The Second Vatican Council expressed the same truth about man in language which is both perennial and contemporary. "Only in freedom can man direct himself toward's dignity demands that he act according to a knowing and free choice..." (GS 17). "For by his interior qualities he outstrips the whole sum of mere things. He plunges into the depths of reality whenever he enters into his own heart; God, who probes the heart, awaits him there; there he discerns his proper destiny beneath the eyes of God" (GS 14). "Authentic freedom is an exceptional sign of the divine image within man" (GS 17). True freedom is freedom in truth, inscribed from the beginning in the reality of the "divine image."
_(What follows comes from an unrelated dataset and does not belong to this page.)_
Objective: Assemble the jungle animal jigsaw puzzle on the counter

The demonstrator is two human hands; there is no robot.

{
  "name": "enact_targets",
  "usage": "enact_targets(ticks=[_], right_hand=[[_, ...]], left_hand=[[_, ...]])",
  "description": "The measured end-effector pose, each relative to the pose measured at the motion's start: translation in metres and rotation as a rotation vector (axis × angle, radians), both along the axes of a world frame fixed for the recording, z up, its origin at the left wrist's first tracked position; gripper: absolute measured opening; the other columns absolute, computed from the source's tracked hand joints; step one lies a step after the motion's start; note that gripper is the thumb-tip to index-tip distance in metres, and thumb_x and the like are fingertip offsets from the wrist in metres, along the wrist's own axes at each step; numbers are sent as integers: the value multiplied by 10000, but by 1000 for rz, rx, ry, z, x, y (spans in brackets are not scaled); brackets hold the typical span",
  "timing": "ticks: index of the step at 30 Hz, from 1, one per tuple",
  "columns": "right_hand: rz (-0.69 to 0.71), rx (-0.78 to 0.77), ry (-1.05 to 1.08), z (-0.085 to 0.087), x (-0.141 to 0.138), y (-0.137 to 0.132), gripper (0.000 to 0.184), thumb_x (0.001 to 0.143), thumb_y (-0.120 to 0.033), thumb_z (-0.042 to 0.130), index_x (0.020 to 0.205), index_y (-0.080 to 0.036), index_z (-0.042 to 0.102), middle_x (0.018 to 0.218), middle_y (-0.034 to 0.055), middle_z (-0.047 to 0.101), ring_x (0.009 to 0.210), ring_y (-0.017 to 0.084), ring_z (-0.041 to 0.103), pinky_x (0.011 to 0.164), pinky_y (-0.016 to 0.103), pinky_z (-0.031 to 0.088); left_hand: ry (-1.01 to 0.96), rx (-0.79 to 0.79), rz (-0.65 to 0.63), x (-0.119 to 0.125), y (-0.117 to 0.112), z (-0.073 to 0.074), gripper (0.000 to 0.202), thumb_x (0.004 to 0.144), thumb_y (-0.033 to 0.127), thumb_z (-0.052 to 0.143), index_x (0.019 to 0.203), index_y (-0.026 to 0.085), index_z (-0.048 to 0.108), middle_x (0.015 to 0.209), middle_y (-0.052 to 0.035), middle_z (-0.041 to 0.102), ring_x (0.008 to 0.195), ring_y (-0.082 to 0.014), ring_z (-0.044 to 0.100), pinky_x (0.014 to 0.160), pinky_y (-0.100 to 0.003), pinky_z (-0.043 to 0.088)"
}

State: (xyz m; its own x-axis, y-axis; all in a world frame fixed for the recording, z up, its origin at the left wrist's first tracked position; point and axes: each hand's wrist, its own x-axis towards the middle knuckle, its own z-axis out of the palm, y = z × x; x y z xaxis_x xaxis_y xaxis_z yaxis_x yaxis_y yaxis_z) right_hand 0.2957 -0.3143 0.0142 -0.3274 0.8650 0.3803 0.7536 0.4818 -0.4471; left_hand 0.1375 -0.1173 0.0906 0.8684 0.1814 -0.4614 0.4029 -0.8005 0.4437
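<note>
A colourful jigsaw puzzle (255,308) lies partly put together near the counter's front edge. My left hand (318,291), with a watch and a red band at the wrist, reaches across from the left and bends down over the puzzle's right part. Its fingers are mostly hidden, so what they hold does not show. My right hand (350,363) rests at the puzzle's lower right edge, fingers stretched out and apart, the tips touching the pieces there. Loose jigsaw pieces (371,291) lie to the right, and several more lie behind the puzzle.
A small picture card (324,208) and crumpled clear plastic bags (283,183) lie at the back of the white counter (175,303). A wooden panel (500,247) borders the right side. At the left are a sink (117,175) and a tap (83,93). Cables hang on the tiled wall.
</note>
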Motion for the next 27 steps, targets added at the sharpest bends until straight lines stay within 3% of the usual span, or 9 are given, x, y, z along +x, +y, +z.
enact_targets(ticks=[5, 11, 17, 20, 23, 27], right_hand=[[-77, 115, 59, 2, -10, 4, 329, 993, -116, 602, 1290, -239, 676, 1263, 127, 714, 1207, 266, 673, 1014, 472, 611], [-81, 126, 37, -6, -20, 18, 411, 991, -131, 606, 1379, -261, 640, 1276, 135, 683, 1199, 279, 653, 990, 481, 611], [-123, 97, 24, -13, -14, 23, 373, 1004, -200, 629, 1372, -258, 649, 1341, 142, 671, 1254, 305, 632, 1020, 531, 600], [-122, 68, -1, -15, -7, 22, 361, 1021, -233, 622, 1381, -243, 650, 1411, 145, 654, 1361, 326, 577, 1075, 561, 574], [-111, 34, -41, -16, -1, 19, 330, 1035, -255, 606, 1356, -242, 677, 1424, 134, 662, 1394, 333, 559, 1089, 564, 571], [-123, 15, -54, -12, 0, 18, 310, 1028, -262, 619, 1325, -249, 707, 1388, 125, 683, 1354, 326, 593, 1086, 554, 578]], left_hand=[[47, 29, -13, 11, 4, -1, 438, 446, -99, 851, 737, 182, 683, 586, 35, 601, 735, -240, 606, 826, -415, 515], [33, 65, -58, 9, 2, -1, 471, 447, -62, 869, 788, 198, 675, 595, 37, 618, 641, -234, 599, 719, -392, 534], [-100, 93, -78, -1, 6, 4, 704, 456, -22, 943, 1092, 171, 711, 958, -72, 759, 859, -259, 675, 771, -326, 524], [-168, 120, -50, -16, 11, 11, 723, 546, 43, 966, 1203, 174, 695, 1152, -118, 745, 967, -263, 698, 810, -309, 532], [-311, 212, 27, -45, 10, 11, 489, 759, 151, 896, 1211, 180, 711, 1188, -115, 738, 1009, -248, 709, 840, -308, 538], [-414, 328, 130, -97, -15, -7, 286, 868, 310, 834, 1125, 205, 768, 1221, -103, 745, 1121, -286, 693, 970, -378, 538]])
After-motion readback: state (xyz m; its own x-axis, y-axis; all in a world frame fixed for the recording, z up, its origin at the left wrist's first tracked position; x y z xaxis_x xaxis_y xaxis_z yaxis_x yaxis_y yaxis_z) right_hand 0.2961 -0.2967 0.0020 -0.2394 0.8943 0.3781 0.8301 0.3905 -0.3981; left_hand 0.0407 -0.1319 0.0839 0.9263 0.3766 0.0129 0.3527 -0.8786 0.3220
By virtue of this "image" man, as the subject of knowledge and freedom, is not only called to transform the world according to the measure of his rightful needs. He is not only called to the communion of persons proper to marriage (communio personarum) from which the family begins. He is also called to the covenant with God. He is not merely a creature of the Creator, but also the image of God. He is creature as image of God, and he is image of God as creature. The description of creation in Genesis 1-3 is joined with that of the first covenant of God with man. This covenant (just like creation) is a competely sovereign initiative of God the Creator. It will remain unchanged throughout the history of salvation, until the definitive and eternal covenant which God will make with humanity in Jesus Christ.
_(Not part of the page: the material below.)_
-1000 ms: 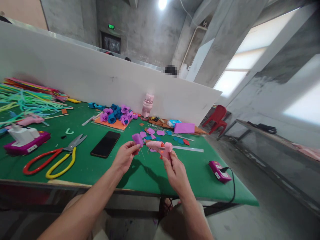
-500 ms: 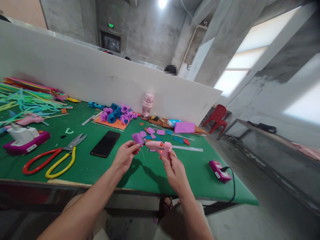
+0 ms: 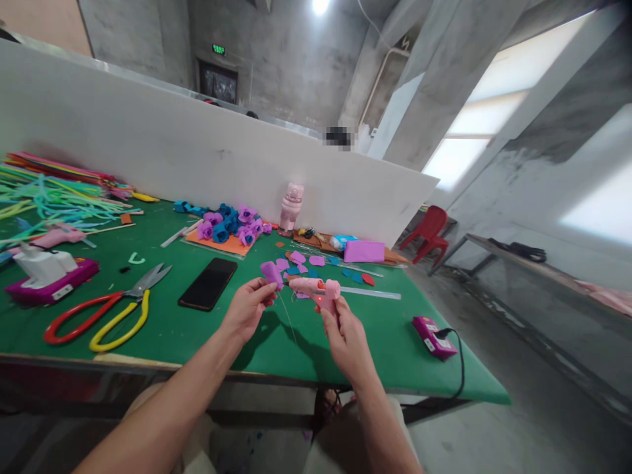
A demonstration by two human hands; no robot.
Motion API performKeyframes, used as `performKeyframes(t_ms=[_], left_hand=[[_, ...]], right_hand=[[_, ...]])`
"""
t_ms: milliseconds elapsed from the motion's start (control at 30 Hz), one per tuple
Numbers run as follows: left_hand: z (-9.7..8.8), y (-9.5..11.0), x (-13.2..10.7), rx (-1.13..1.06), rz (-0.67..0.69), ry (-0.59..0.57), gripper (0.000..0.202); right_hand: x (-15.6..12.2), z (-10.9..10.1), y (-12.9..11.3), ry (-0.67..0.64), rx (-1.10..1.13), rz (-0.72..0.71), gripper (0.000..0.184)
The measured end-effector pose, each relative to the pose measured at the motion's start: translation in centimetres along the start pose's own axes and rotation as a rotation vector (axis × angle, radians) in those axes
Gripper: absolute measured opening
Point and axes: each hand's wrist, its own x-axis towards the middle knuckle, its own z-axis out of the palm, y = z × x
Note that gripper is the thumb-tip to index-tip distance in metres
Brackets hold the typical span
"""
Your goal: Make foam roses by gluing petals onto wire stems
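My left hand (image 3: 248,307) pinches a small purple paper flower piece (image 3: 271,274) above the table. Wrapped round the handle of a pink hot glue gun (image 3: 316,289) is my right hand (image 3: 344,329). The gun's nozzle points left, at or very near the purple piece; whether they touch I cannot tell. A red light glows on the gun, and a clear glue stick (image 3: 372,293) sticks out of its back. A thin strand hangs below the purple piece. Beyond the hands lie loose purple petals (image 3: 316,261) and blue petals (image 3: 351,275).
Finished purple and blue flowers (image 3: 227,222) sit on orange sheets (image 3: 217,245). Left of my hands lie a phone (image 3: 208,284) and red-and-yellow scissors (image 3: 118,306). A pink bottle (image 3: 290,209) stands by the white partition (image 3: 222,158). A purple power socket (image 3: 434,337) with a cord is at right.
Both hands keep nearly the same place and grip. The purple piece tilts slightly, and the thin strand below it shows longer and more clearly.
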Motion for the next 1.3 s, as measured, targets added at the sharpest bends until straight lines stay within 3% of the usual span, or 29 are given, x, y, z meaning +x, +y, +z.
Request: performKeyframes(t_ms=[100, 333, 567, 667, 800, 1033, 1167, 1300], left_hand=[[0.1, 0.2, -0.1, -0.006, -0.024, 0.027, 0.021], [0.1, 0.3, -0.2, -0.052, -0.09, 0.008, 0.02], [0.2, 0.0, -0.3, -0.181, -0.173, -0.07, 0.014], [0.5, 0.0, -0.3, -0.216, -0.19, -0.085, 0.013], [0.8, 0.1, -0.4, -0.212, -0.186, -0.098, 0.012], [0.8, 0.2, -0.4, -0.15, -0.17, -0.093, 0.013], [0.8, 0.1, -0.4, -0.134, -0.145, -0.084, 0.015], [0.9, 0.2, -0.3, -0.097, -0.096, -0.085, 0.018]], right_hand=[[0.1, -0.1, 0.4, 0.015, 0.103, 0.096, 0.031], [0.5, -0.4, 1.9, 0.048, 0.785, 0.388, 0.032], [0.8, -1.6, 4.6, -0.011, 1.028, 0.522, 0.026], [0.9, -2.3, 6.0, -0.027, 0.906, 0.51, 0.027], [1.6, -3.5, 9.2, -0.027, 0.443, 0.539, 0.03], [1.4, -5.8, 14.7, 0.111, 0.012, 0.644, 0.019], [1.0, -6.2, 14.6, 0.2, -0.165, 0.651, 0.019], [2.4, -4.6, 11.1, 0.272, -0.2, 0.477, 0.031]])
Man is the suitable subject for the covenant, because he was created "in the image" of God, capable of knowledge and freedom. Christian thought has perceived in man's "likeness" to God the foundation of man's call to participate in the interior life of God-his opening to the supernatural.

In this way, the revealed truth about man, created "in the image and likeness of God," contains not only all that is humanum in him, and therefore essential to his humanity, but potentially also what is divinum, and therefore gratuitous. That is to say, it contains also what God-Father, Son and Holy Spirit-had de facto foreseen for man as the supernatural dimension of his existence, without which man could not attain all the fullness destined for him by the Creator.